Hoje temos um interior abandonado, sem futuro, apenas preso à perspectiva de construção de 10 barragens e nada mais....
É pena ...
Caro Luís,
ResponderEliminarcorroboro as impressões que lavrou no seu post (e que conheço bem porque tenho raízes familiares em Freixinho) mas chego às conclusões diferentes: em vez de exclamar de júbilo, interrogo-me:
1. Será justo e/ou democrático e/ou eficiente ter "uma vila deserta com centro cultural, auditório, lar de idosos, estradas novas" ?
2. Estarão os eleitores de todo o País conscientes destas políticas, realizadas em nome deles, e subscrevê-las-ão?
3. Será possível aplicar de melhor forma o quinhão da riqueza nacional que cabe a Sernancelhe (a título de exemplo)?

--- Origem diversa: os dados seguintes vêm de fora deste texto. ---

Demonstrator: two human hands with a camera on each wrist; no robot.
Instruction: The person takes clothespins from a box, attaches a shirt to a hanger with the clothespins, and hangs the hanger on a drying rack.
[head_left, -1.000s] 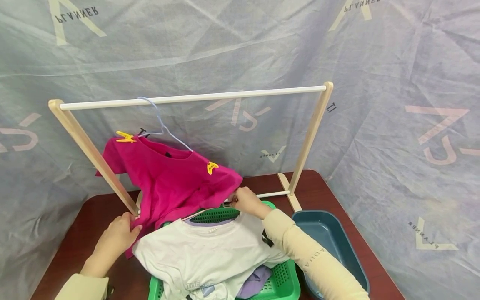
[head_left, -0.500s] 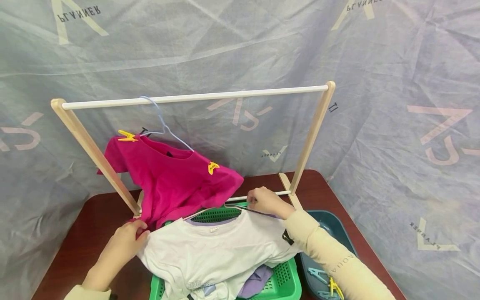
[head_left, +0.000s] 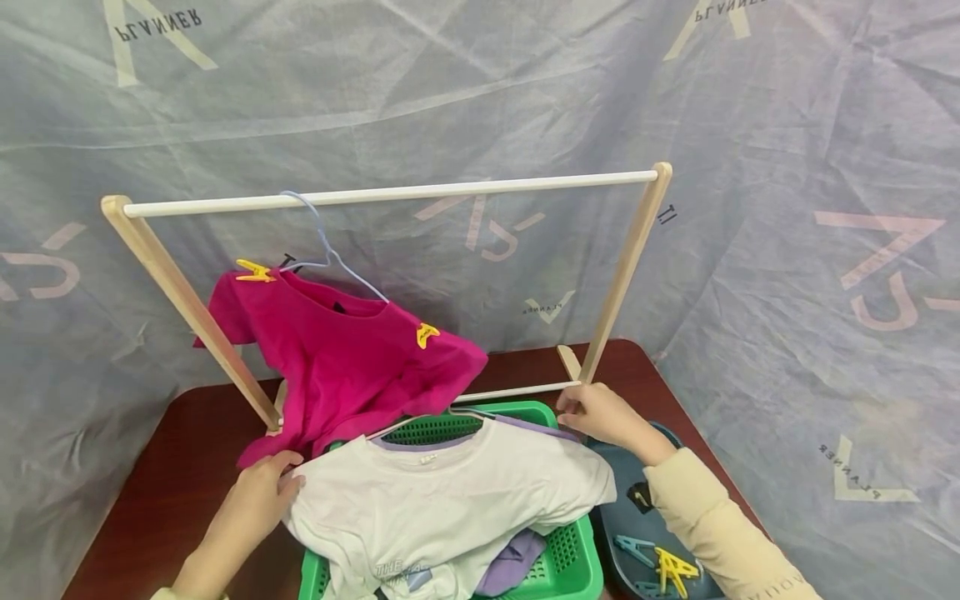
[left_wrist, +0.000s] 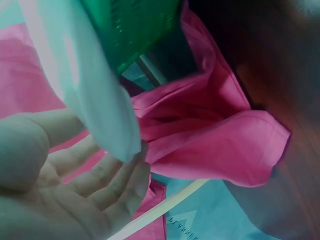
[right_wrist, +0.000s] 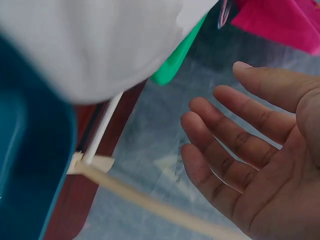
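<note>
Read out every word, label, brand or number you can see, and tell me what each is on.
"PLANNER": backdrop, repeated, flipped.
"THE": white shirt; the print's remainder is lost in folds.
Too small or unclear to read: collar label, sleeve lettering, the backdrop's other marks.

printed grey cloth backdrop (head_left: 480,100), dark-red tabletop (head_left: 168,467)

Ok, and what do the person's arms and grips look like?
The left grip and right grip are ungloved. The right sleeve is cream and puffy, partly lettered, with a small black item at its cuff; only a sliver of the left sleeve, also cream, shows.
</note>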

4. Será que os cidadãos podem fazer algo mais do que melhorar, conservar e explorar os seus prédios urbanos e rústicos de acordo com as directrizes municipais e nacionais?

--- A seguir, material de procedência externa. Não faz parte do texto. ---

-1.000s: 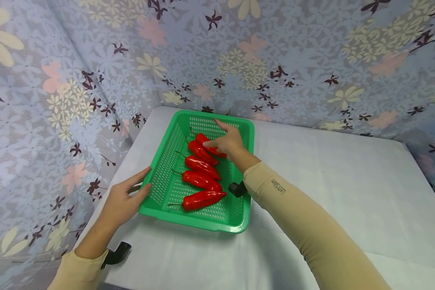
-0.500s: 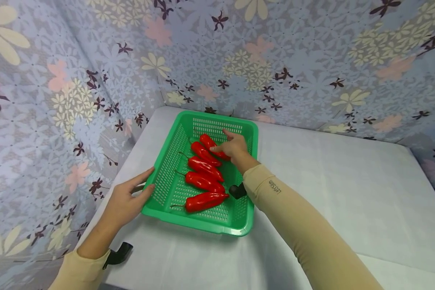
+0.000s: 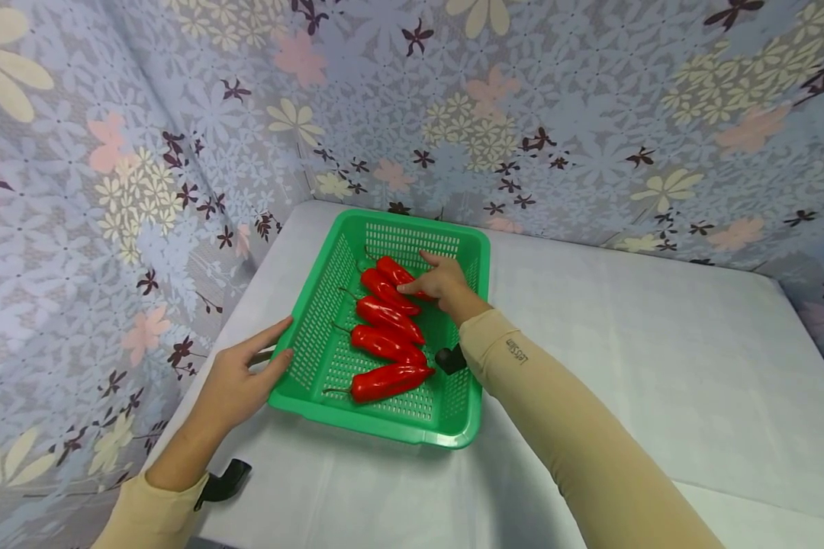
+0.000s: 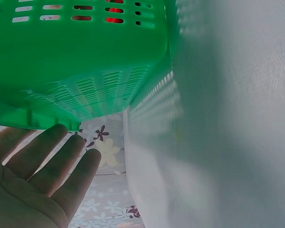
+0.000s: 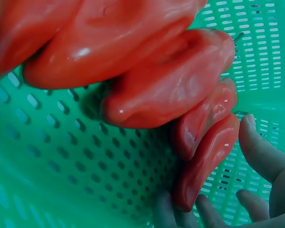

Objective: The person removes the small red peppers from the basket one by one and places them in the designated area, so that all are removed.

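Observation:
Several long red peppers (image 3: 381, 341) with thin stems lie side by side in a green perforated plastic basket (image 3: 378, 433). My right hand (image 3: 446, 280) is inside the basket over the farthest pepper (image 5: 206, 164), partly covering it in the head view. In the right wrist view its fingers are spread at that pepper's pointed end, with the thumb beside the stem end. My left hand (image 3: 236, 381) rests with extended fingers at the basket's left rim. The left wrist view shows these fingers (image 4: 76, 183) apart, fingertips right at the green rim, and the palm holding nothing.
The basket stands on a white-covered table (image 3: 625, 358), near its back left corner. Flower-patterned cloth (image 3: 556, 99) hangs behind and on the left. Black wrist-worn devices (image 3: 225, 480) stick out below both sleeves.
My right hand has moved slightly down and nearer, its raised finger lowering toward the farthest pepper. My left hand stays at the rim. The head view has shifted a little.

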Tool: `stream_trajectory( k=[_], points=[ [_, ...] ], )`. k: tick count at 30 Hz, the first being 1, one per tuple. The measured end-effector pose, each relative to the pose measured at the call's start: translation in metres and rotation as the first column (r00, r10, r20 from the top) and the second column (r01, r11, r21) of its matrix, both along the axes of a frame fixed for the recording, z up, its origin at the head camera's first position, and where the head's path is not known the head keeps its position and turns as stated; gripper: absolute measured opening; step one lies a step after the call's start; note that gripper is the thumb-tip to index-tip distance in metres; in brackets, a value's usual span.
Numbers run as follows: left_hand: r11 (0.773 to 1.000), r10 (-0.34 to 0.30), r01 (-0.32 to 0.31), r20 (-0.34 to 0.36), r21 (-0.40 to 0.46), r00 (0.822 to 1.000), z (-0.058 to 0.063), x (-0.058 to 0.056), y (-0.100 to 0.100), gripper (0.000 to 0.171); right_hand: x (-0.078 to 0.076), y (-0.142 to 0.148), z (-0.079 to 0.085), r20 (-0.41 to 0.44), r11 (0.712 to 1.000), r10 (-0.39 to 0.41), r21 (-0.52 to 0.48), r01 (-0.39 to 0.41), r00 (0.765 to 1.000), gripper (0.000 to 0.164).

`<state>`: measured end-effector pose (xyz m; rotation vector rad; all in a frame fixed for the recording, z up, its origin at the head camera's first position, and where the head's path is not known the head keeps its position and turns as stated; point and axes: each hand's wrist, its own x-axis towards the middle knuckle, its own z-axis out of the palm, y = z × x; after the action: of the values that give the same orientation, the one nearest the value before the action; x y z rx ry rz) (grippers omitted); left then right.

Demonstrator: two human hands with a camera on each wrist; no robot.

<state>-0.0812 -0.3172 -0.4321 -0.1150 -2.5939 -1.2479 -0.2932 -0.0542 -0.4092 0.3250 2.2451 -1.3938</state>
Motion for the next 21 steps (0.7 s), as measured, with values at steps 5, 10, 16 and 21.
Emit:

5. Qual é o impacto das novas *acessibilidades* no saldo populacional dos municípios do interior (e em Sernancelhe)?
6. Quais são os critérios de equilíbrio entre interesses locais e nacionais no traçado de vias de comunicação (que atravessam a "sua" Sarzeda ao meio)?
7. Será que as passagens superiores são a portagem a pagar em cada aldeia pela eficiência de a atravessar em velocidade de cruzeiro?

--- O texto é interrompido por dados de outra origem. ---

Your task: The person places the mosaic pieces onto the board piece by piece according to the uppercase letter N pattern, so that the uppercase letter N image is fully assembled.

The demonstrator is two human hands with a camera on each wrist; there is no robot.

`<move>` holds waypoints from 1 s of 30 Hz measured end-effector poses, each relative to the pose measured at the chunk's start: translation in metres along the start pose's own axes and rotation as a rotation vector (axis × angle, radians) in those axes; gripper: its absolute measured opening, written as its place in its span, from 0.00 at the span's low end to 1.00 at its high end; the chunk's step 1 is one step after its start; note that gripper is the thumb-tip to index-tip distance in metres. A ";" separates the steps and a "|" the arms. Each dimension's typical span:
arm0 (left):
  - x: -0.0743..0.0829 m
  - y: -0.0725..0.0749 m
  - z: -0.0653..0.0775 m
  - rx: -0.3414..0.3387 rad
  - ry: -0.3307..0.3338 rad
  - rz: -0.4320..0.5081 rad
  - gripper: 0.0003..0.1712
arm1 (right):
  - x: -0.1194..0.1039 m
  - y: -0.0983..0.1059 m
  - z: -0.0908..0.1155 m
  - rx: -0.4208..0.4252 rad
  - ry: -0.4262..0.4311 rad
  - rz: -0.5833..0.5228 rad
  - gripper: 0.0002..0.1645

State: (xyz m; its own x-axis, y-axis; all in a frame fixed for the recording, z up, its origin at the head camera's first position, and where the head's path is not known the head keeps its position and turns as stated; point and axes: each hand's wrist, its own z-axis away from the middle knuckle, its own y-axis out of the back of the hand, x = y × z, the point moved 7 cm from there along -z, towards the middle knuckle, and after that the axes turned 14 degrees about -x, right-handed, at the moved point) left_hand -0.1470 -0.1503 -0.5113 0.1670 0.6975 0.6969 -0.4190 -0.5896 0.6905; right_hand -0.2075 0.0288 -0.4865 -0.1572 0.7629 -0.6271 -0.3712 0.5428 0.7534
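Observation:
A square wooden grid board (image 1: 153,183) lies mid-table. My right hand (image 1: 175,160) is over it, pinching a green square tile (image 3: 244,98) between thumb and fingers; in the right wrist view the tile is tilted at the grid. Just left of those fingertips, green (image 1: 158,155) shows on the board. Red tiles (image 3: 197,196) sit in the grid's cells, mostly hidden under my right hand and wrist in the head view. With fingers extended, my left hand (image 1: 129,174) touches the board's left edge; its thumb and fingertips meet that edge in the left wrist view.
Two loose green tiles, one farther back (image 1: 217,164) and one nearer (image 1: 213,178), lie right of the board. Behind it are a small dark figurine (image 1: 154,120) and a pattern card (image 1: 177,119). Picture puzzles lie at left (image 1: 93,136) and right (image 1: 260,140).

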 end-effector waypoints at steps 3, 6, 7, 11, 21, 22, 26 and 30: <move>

8. Que impacto se espera em Sernancelhe do alargamento da ligação Viseu - Satão - Vila Nova de Paiva?
9. Qual a função de Lamego na organização territorial do vale do Távora (e do Douro Sul)?
10. Qual é o papel da Linha do Douro no futuro do Douro-Sul?
11. Fará sentido ressuscitar o projecto de caminho de ferro que liga a Linha da Beira Alta à Linha do Douro e a Viseu com derivação na Ponte do Abade?
12. Será que as medidas de "urbanização" das aldeias - tais como a pavimentação das ruas, a proibição de animais à solta na via pública a mudança dos currais para fora dos perímetros populacionais - respondem às necessidades dos residentes actuais, às necessidades dos visitantes actuais (incluindo turistas) ou às projecções das necessidades dos residentes e/ou visitantes futuros?
13. Qual o impacto na ecologia e na vida das populações da ligação dos sistemas de captação de água locais a um único sistema gerido pelas Águas de Trás-os-Montes e Alto Douro?
14. Mesmo admitindo que há ganhos globais nesta ligação, haverá prejuízos locais? Terão sido os cidadãos e eleitores consultados sobre o tema?
15. Que riqueza se criará na zona industrial de Ferreirim (a título de exemplo)?
16. Será que no Santuário da Lapa se urdiu uma coligação de interesses entre o Estado laico e a Igreja Católica na expectativa de um benefício mútuo? E, em caso afirmativo, é legítima essa coligação?
17. E, finalmente, a "1 million dollar question": como gerar lucro com bens e serviços transaccionáveis para fora da região, de modo a atrair riqueza que não provenha da fazenda pública e com valor acrescentado superior ao dos entrepostos de fruta semelhantes ao que existe à entrada de Penso?
Ao fim e ao cabo, chegamos aos problemas fundamentais da política:
- interesse nacional face a direitos das populações locais
- equidade nacional global face a assimetrias parciais (de região, rendimento, etc.)
- modalidades e qualidade da participação democrática das populações na discussão da res publica
- definição de critérios de mérito e avaliação de benefícios, custos e medidades de mitigação e subsequente acção política
- criação de riqueza sustentável
Enfim, talvez o António Barreto (que também tem raízes no Douro) possa ter algumas respostas. Aparentemente, ele tem pessimismo que chegue para o seu júbilo. Eu só tenho perguntas e cuidados... e votos de parabéns pelas suas fotos!
Concordo com o que o L.C.escreve.
ResponderEliminarEu desde há quatro anos que vou para uma região da França-Bretanha
e ali é um cuidado com tudo o que
tenha a vêr com o seu património que´é de admirar.Por isso ando por ali a bater umas chapas...L.R.